Storia di un giudice by Francesco Cascini

Storia di un giudice by Francesco Cascini

autore:Francesco Cascini [Cascini, Francesco]
La lingua: ita
Format: epub
editore: Einaudi
pubblicato: 0101-01-01T00:00:00+00:00


Quindici

Dopo qualche mese avevo indagini aperte sulla sanità, su diversi comuni, su diverse società e attività imprenditoriali. Ogni sera prima di andare a casa passavo dalla sala delle intercettazioni e ascoltavo le conversazioni piú rilevanti. Non c’era una volta che non sentissi dialoghi sulla massoneria. Era il fenomeno associativo piú potente, piú esteso, piú capillare, piú organizzato di qualunque altra forma di aggregazione. Uno stato a parte. Con le sue regole, i suoi meccanismi elettivi, i suoi tribunali, i suoi governanti. L’associazione era esclusiva e riservata, ma non poteva considerarsi segreta in senso tecnico e non era possibile individuare obiettivi definibili anche vagamente come eversivi tanto da ipotizzare una rilevanza penale. Neppure era possibile individuarla come strumento utilizzato per la commissione di reati.

Molti massoni erano finiti nelle mie inchieste, ma nessuna delle loro condotte penalmente rilevanti era riconducibile, in un qualche modo, alle attività dell’associazione. In sostanza, dal punto di vista processuale, poteva considerarsi un’organizzazione lecita. Aprire un fascicolo sulla massoneria sarebbe stato un errore, una forzatura inutile.

Si intuiva che il numero dei massoni era altissimo e a ogni conversazione intercettata vedevo il volto tirato delle persone che lavoravano con me. Sapevano che si trattava di un terreno pericoloso, molto piú pericoloso di quello tipico della delinquenza organizzata. «Molto meglio lavorare su un omicidio, dottore» era la frase piú ricorrente. Un omicidio è un fatto compiuto, un’azione che ha una programmazione, una causa, un inizio e una fine. È un fatto umano specifico e come tale ricostruibile processualmente.

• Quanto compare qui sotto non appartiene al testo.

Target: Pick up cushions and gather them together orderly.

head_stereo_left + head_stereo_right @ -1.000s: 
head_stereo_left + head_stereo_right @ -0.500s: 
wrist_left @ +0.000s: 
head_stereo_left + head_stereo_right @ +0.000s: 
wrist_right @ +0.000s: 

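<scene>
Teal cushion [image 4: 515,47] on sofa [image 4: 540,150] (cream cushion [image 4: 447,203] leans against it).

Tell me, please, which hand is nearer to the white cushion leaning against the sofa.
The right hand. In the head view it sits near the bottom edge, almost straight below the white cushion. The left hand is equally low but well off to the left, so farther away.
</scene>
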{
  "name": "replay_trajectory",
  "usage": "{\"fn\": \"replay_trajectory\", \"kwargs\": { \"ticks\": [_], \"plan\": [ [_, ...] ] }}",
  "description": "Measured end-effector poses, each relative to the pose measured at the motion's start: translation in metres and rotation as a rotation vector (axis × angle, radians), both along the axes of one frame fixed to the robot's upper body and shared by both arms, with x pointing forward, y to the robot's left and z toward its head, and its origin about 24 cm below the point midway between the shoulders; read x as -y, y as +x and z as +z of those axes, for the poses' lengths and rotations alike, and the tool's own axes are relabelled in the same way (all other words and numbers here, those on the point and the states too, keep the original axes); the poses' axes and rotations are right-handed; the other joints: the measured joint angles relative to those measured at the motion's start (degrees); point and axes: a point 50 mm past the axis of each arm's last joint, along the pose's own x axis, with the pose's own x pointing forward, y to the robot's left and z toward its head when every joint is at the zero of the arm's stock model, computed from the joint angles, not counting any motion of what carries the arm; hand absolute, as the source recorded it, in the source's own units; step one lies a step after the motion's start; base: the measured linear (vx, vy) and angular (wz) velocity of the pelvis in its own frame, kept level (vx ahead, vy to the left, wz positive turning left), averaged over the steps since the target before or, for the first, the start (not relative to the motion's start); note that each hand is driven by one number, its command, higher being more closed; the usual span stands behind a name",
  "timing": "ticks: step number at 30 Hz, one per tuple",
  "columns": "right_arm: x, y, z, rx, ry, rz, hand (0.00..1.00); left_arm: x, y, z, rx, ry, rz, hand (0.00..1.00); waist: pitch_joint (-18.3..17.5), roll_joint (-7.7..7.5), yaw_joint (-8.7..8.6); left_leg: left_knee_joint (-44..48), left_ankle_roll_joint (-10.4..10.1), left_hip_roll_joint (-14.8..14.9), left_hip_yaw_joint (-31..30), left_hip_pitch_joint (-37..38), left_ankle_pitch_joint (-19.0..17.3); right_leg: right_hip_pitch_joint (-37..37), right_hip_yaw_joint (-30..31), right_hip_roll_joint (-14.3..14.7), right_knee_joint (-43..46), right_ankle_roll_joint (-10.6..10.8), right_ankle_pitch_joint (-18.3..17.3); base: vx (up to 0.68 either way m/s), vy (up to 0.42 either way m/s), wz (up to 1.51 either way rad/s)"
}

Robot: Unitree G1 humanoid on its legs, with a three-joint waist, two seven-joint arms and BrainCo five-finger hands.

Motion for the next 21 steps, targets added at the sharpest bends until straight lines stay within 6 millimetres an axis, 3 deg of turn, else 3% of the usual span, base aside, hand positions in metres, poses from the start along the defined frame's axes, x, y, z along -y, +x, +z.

Guardavo le facce dei ragazzi che stavano nella sala delle intercettazioni. Volevano sapere da me che significato avesse quella roba. Si aspettavano che gli spiegassi cos’erano le «officine», le «logge», i «maestri venerabili», il «rito scozzese», le «tavole». Credevano che conoscessi le ragioni per cui avvocati, magistrati, politici, medici, farmacisti, giornalisti, funzionari dello Stato, appartenenti alle forze dell’ordine si riunivano regolarmente chiamandosi tra di loro «fratelli». Volevano sapere da me se la ’ndrangheta entrava a far parte di questi organismi e perché. Pensavano che io conoscessi il perché.

A partire dalla metà degli anni Settanta la massoneria divenne lo strumento di integrazione della ’ndrangheta nella società. La mediazione per gli affari, il controllo delle indagini, dell’informazione, il rapporto con la politica. Passava tutto per le stanze di compensazione delle officine e delle logge massoniche. Lo sviluppo di questa tecnica di infiltrazione nella società cresceva con gli anni e passava per le lauree prese all’Università di Messina e la gestione di imprese in apparenza legali. Piú ascoltavo e piú mi rendevo conto che non sarei mai stato in grado di dimostrare nulla. I massoni non avevano nessun bisogno di parlare. La mutua assistenza dei fratelli e le modalità di gestione delle aggregazioni era talmente radicata e strutturata da funzionare in modo automatico, senza neppure la necessità di comunicare.

Un ispettore e otto ragazzi della polizia erano entrati, gradualmente, in una delle indagini piú impegnative. Lavoravano senza sosta, senza straordinari retribuiti, senza orari. Solo per spirito di servizio. Per la fiducia nella possibilità di fare qualcosa di nuovo, di diverso, di utile.